• **Excerpted records**
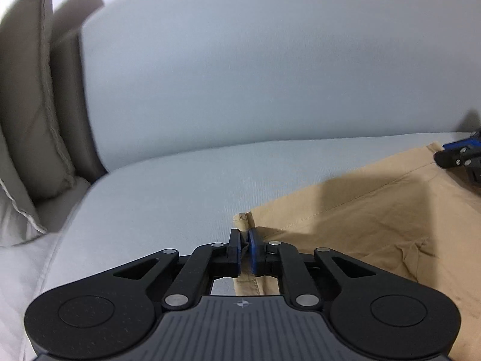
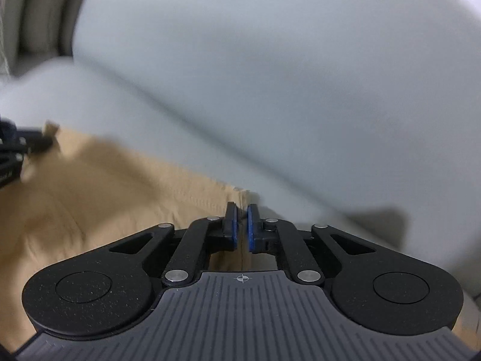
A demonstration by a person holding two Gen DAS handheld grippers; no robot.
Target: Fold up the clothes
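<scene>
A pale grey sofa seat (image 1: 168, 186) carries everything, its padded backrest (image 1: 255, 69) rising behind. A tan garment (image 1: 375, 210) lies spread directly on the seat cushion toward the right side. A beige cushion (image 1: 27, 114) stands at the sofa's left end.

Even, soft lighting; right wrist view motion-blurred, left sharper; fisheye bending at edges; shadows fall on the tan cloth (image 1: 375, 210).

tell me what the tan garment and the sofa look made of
Garment: looks like matte woven cotton twill, with stitched seams and soft creases. Sofa: pale grey, fine-weave upholstery fabric, matte; blur hides finer detail.
</scene>
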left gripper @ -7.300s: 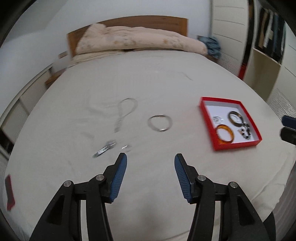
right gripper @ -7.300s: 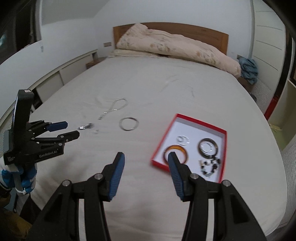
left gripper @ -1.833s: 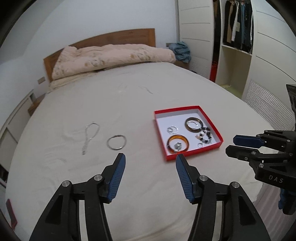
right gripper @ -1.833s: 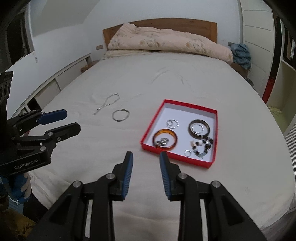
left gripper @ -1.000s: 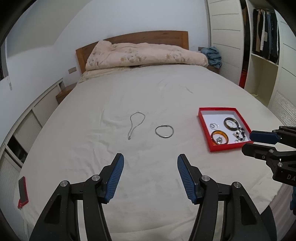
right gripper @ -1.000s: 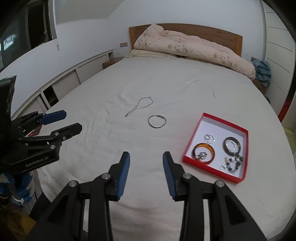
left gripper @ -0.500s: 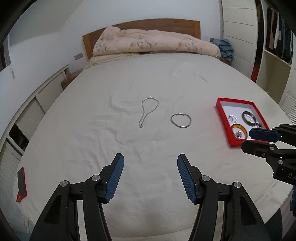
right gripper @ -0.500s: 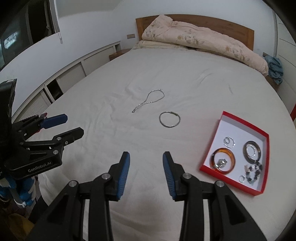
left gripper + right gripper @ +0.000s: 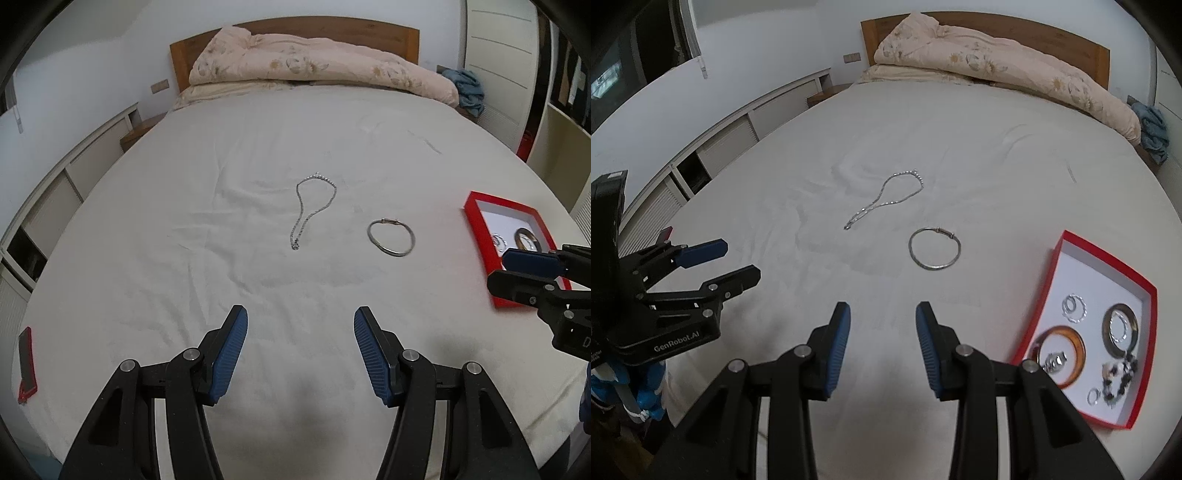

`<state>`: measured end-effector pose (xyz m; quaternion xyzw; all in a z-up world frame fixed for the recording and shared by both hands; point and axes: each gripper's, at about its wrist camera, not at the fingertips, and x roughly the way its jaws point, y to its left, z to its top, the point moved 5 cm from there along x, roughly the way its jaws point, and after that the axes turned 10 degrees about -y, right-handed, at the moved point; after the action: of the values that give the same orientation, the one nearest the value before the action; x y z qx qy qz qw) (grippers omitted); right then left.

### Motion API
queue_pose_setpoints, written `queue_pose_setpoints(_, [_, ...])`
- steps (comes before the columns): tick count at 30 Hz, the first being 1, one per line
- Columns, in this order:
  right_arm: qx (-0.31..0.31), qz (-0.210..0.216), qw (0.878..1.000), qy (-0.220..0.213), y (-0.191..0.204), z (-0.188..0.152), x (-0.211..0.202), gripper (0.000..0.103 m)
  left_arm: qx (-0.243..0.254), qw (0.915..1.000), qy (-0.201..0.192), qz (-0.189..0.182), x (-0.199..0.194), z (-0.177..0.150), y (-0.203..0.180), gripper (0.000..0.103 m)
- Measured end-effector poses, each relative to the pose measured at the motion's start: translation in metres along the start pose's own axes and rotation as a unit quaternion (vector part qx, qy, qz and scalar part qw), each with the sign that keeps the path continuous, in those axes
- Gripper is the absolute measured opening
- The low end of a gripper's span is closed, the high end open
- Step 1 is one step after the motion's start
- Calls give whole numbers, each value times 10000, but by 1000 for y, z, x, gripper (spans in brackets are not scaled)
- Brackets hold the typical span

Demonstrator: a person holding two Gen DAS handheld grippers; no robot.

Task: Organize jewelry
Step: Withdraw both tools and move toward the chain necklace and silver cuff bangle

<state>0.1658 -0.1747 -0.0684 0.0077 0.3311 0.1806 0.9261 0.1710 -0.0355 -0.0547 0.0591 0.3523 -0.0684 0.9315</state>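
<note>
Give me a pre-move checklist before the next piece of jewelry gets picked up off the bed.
1. Left gripper open and holding nothing: ok.
2. Right gripper open and holding nothing: ok.
3. Silver bangle lies flat on the sheet, apart from the chain necklace: ok.
4. Red box open, with bare white floor at its far end for more pieces: ok.
5. Nothing between the right gripper and the bangle: ok.
6. Bangle clasp fastened: cannot tell.
</note>
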Motion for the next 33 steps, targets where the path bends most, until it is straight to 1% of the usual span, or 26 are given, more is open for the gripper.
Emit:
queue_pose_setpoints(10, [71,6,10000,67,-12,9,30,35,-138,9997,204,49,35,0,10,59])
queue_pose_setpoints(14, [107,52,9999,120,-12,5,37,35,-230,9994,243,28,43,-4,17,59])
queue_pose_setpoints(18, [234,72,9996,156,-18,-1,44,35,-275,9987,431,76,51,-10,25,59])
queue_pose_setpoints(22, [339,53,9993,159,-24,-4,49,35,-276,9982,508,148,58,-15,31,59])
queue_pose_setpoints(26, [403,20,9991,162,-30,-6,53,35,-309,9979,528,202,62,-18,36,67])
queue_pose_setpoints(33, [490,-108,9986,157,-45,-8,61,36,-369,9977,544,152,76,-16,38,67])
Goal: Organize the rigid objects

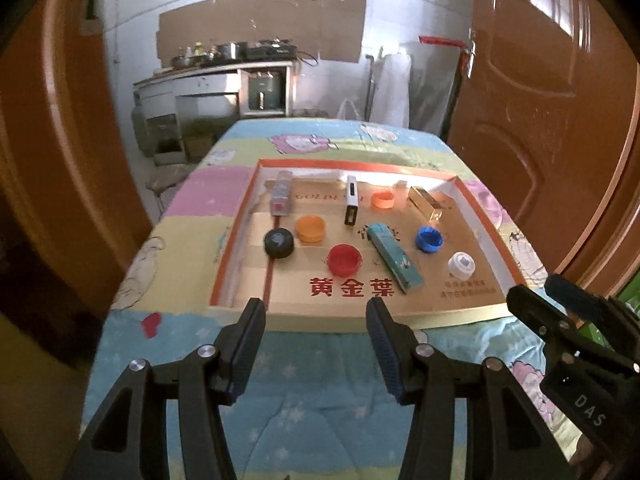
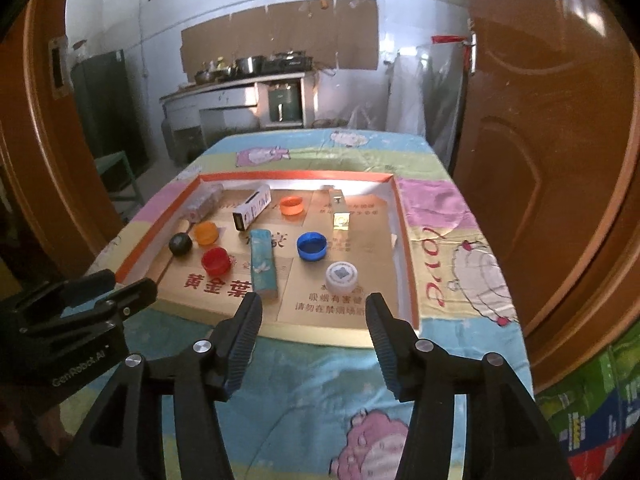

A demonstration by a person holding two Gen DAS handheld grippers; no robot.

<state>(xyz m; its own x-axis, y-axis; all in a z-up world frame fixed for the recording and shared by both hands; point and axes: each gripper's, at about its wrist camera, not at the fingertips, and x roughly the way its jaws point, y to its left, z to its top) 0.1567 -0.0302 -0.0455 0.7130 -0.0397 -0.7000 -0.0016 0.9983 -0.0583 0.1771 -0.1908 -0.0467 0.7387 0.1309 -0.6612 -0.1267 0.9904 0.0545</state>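
Note:
A shallow cardboard tray (image 1: 235,236) (image 2: 409,256) with an orange rim lies on the table. Inside lie a red cap (image 1: 345,259) (image 2: 215,261), black cap (image 1: 279,242), two orange caps (image 1: 310,229) (image 1: 383,199), blue cap (image 1: 429,239) (image 2: 311,245), white cap (image 1: 461,264) (image 2: 341,276), teal box (image 1: 396,258) (image 2: 263,264), gold box (image 1: 426,203), white box (image 1: 351,205) and a clear box (image 1: 281,196). My left gripper (image 1: 315,308) (image 2: 126,284) hovers open before the tray's near edge, holding nothing. Beside it, my right gripper (image 2: 313,304) (image 1: 540,292) is open and holds nothing.
A cartoon-print cloth (image 1: 304,392) (image 2: 312,384) covers the table. Brown wooden doors (image 1: 552,92) (image 2: 552,152) stand close on both sides. A counter with pots (image 1: 224,60) runs along the far wall. Coloured cartons (image 2: 592,408) sit low at the right.

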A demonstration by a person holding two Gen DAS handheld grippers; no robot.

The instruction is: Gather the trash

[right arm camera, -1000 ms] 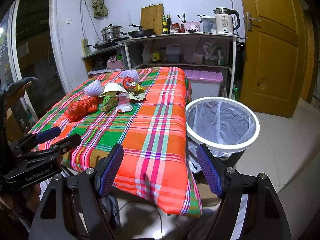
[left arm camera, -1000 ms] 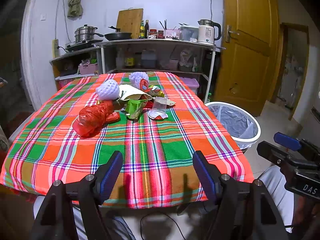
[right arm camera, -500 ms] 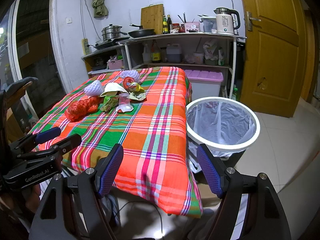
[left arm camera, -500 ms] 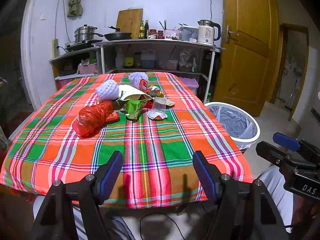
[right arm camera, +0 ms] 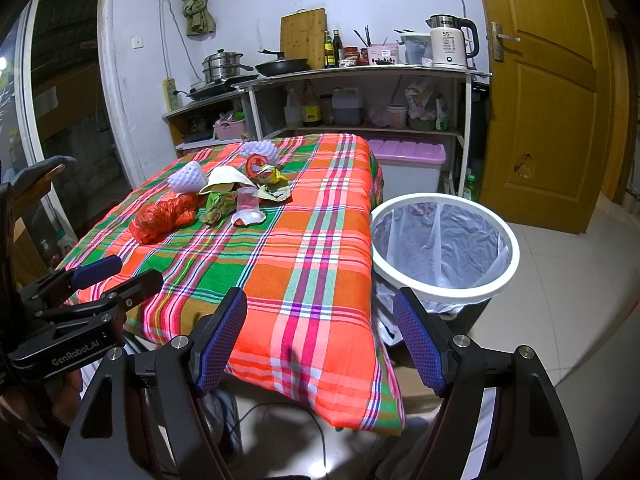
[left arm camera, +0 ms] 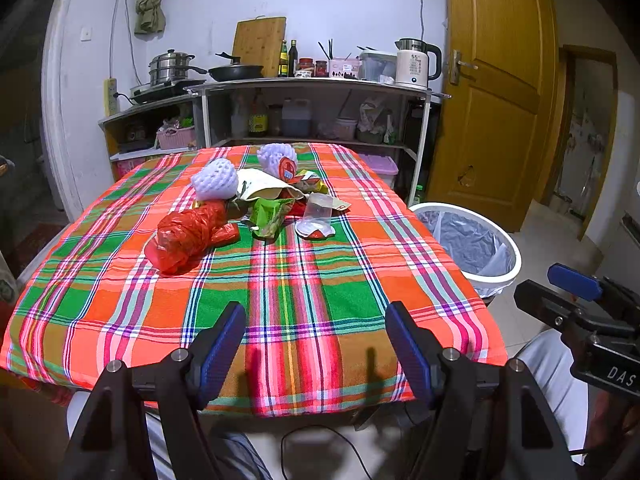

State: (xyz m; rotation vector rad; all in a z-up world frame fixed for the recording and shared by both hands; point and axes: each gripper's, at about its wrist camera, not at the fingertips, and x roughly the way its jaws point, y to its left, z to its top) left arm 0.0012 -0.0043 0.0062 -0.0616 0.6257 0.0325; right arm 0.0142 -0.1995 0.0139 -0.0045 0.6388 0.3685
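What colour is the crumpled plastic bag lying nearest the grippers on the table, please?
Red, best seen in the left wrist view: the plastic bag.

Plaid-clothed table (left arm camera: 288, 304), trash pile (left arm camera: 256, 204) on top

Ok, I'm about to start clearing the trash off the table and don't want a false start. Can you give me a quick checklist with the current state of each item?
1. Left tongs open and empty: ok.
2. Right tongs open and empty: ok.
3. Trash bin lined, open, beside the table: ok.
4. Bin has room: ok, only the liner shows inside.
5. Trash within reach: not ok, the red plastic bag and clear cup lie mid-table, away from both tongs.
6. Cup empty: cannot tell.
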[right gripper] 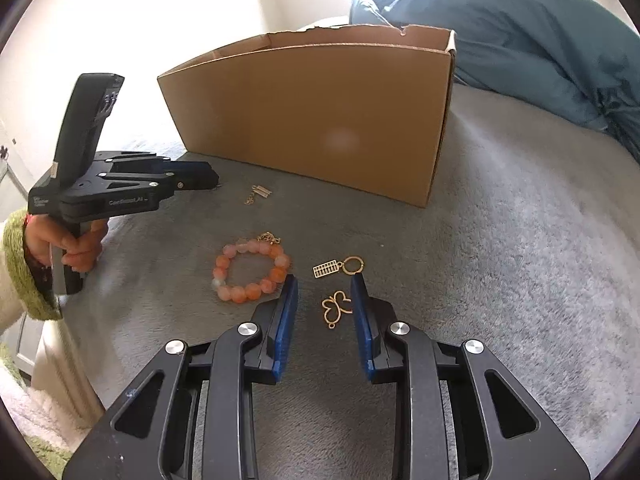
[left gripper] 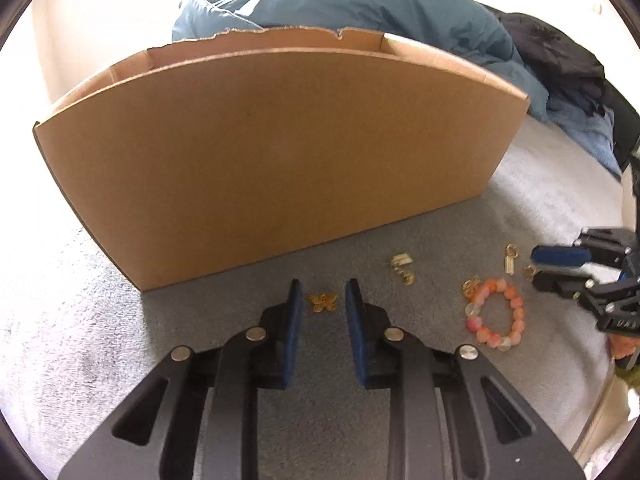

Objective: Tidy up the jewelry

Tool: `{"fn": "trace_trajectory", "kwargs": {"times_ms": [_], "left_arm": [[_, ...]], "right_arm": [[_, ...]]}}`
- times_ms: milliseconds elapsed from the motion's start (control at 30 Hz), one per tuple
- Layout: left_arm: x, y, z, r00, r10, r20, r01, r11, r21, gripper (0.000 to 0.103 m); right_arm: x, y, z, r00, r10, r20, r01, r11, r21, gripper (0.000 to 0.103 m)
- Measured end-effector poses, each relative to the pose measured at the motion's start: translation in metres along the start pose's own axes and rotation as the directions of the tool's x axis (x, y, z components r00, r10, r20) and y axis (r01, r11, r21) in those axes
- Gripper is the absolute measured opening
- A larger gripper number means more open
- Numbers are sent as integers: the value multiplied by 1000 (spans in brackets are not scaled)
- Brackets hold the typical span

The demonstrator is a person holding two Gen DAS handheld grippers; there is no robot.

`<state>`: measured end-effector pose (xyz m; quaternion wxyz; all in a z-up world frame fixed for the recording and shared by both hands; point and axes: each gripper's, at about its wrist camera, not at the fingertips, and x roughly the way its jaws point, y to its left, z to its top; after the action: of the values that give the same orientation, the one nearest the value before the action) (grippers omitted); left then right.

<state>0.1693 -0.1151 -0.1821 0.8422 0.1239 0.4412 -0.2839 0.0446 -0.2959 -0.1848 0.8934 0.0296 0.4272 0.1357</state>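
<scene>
Jewelry is lying scattered on grey fabric before a box [left gripper: 280, 160]. A gold butterfly [left gripper: 321, 302] is being straddled by the left gripper [left gripper: 320, 300], jaws narrow, pads apart from it. An outline butterfly [right gripper: 336, 309] is being bracketed by the right gripper [right gripper: 325, 294], likewise narrow, its right pad just beside it. A bead bracelet [right gripper: 250, 270] is lying left of it

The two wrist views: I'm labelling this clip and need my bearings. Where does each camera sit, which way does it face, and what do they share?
Left wrist: on the left gripper, angled down at a gold butterfly charm before the cardboard box; the right gripper shows at the right edge.
Right wrist: on the right gripper, angled down at an outline butterfly charm; the left gripper and hand show at left.
Shared: box, pink bead bracelet, grey blanket.
</scene>
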Motion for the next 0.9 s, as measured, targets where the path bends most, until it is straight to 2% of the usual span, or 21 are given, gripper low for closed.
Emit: {"fn": "trace_trajectory", "kwargs": {"times_ms": [133, 267, 467, 700, 900], "left_arm": [[9, 1, 2, 999, -10, -36, 11, 1000, 13, 21], [10, 0, 4, 998, -19, -61, 24, 997, 74, 21], [20, 10, 17, 988, -95, -126, 111, 985, 131, 21], [23, 22, 23, 982, -140, -131, 165, 965, 203, 21], [25, 23, 19, 984, -127, -124, 152, 963, 221, 21]], "right_arm": [[1, -1, -1, 1000, 20, -16, -20, 1000, -23, 26], [11, -4, 2, 998, 36, -51, -38, 998, -56, 26], [12, -7, 5, 995, 47, -85, -55, 993, -102, 26], [11, -11, 10, 994, 29, -107, -47, 985, -164, 23], [20, -14, 3, 992, 44, -122, -60, 989, -136, 23]]}}
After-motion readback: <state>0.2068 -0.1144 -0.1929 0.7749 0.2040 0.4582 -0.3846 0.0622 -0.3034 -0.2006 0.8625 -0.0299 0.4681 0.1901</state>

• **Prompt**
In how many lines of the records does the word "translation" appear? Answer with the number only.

• **The completed task**
2